Exercise requirements: Copy every line of the following data that includes the string "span".

Provided material:
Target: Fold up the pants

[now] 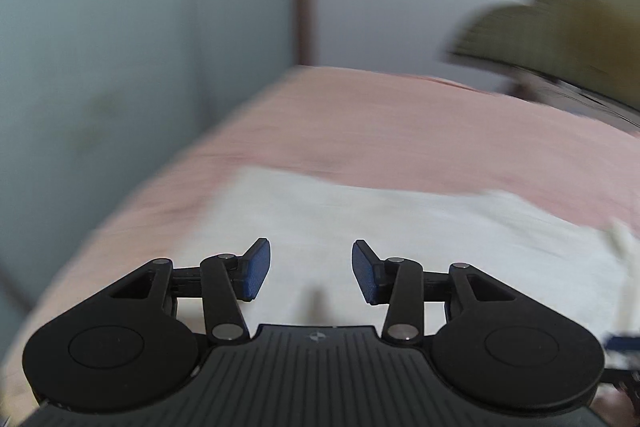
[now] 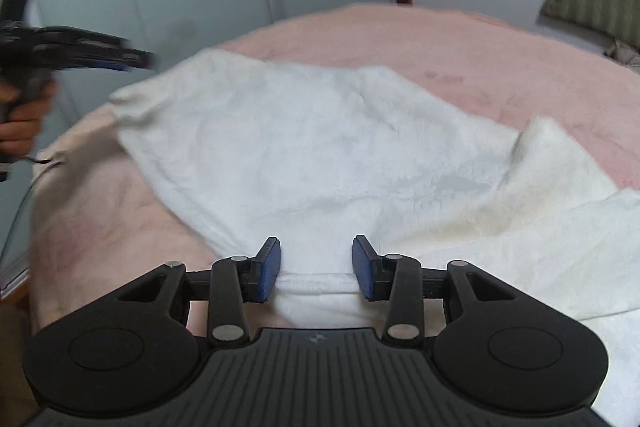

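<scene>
Your pants (image 2: 320, 155) are white and fleecy, lying crumpled on the pink bedcover (image 2: 500, 67). In the right wrist view they spread across the middle of the picture: one blunt corner reaches toward 10 o'clock, and a thicker fold of cloth bunches up toward 3 o'clock, where a yellowish tinge shows. A doubled, hemmed edge sits at 6 o'clock, low in the picture. In the left wrist view the same cloth (image 1: 400, 235) is blurred, a pale sheet running from the centre out toward 4 o'clock.
</scene>
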`<state>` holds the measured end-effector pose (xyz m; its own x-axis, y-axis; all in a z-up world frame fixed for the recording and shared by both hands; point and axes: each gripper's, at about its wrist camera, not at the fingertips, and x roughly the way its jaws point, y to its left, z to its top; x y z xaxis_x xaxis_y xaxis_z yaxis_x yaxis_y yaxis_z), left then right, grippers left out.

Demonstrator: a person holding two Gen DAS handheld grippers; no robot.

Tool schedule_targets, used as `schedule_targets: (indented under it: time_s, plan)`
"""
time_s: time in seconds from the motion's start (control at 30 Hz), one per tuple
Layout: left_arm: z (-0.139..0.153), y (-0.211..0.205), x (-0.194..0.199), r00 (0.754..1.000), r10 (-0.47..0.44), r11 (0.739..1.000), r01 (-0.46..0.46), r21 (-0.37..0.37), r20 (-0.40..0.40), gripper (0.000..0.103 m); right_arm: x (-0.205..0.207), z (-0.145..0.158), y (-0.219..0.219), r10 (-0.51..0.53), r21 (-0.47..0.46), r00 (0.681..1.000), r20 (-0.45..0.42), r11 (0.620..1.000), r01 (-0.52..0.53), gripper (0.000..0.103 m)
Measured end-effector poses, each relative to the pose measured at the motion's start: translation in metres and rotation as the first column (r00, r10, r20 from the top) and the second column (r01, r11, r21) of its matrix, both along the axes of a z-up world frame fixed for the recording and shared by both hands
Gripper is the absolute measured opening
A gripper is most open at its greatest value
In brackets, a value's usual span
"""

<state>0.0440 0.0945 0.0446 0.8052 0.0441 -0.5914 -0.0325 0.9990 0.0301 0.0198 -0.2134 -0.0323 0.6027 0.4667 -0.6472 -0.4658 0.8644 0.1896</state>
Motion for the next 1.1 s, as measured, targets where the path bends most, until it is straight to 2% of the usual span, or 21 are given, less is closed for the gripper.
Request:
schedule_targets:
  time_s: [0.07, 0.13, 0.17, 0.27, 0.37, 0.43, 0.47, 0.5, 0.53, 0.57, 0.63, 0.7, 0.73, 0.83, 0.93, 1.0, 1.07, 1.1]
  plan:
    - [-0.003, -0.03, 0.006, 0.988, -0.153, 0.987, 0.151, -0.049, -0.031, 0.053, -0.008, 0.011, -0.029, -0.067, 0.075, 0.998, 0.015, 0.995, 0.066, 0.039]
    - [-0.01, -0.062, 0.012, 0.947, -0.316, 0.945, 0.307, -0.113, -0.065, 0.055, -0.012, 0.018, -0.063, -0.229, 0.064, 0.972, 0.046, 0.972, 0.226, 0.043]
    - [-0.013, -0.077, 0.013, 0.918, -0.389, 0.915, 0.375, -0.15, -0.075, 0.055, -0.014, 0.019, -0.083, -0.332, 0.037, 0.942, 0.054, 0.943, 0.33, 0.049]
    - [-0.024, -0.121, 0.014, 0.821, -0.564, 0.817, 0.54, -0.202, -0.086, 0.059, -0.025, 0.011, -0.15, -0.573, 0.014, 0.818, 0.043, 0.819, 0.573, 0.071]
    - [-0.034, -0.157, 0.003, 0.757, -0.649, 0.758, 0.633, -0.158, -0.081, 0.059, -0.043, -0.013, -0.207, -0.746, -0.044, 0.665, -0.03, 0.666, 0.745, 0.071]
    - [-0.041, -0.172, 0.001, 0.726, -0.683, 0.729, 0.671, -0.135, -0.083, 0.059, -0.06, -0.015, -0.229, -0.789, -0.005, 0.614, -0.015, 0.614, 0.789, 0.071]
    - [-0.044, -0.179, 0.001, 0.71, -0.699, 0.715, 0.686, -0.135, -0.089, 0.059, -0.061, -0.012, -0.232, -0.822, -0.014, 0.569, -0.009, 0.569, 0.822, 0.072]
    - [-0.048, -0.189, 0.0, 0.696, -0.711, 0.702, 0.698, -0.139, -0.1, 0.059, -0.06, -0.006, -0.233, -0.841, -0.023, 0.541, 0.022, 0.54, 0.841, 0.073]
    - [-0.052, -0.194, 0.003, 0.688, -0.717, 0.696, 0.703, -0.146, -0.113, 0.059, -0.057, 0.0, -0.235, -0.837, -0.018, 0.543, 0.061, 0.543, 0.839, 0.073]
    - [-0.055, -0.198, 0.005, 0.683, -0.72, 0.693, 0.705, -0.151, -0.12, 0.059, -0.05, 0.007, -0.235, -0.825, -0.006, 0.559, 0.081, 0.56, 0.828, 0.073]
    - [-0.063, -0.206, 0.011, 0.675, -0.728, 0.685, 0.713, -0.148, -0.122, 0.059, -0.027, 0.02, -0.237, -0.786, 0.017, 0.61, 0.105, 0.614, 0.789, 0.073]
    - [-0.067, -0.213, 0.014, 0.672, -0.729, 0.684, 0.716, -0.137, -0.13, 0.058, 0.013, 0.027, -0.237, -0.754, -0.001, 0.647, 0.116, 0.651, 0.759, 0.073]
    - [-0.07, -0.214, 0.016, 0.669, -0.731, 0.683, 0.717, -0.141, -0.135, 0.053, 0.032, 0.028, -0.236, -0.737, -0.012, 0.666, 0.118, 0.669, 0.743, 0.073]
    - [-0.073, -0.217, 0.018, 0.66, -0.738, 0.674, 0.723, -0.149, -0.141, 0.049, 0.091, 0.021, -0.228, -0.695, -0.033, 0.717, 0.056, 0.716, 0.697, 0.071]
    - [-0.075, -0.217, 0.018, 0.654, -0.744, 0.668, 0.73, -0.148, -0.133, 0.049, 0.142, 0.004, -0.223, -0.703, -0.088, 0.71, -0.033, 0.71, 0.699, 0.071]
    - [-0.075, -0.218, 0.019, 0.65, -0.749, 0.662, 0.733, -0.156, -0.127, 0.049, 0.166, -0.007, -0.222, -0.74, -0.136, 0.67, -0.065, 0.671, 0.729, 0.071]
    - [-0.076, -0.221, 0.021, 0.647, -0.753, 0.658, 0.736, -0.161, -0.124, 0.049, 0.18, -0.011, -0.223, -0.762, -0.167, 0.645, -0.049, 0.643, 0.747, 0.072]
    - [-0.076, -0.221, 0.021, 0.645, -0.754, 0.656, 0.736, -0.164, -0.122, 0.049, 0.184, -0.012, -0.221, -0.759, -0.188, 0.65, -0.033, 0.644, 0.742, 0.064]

Exercise solution:
In brackets, a value's usual span
Motion for the next 1.1 s, as measured, targets where the path bends most, until it is straight to 2% of the usual span, or 21 are given, less is closed for the gripper.

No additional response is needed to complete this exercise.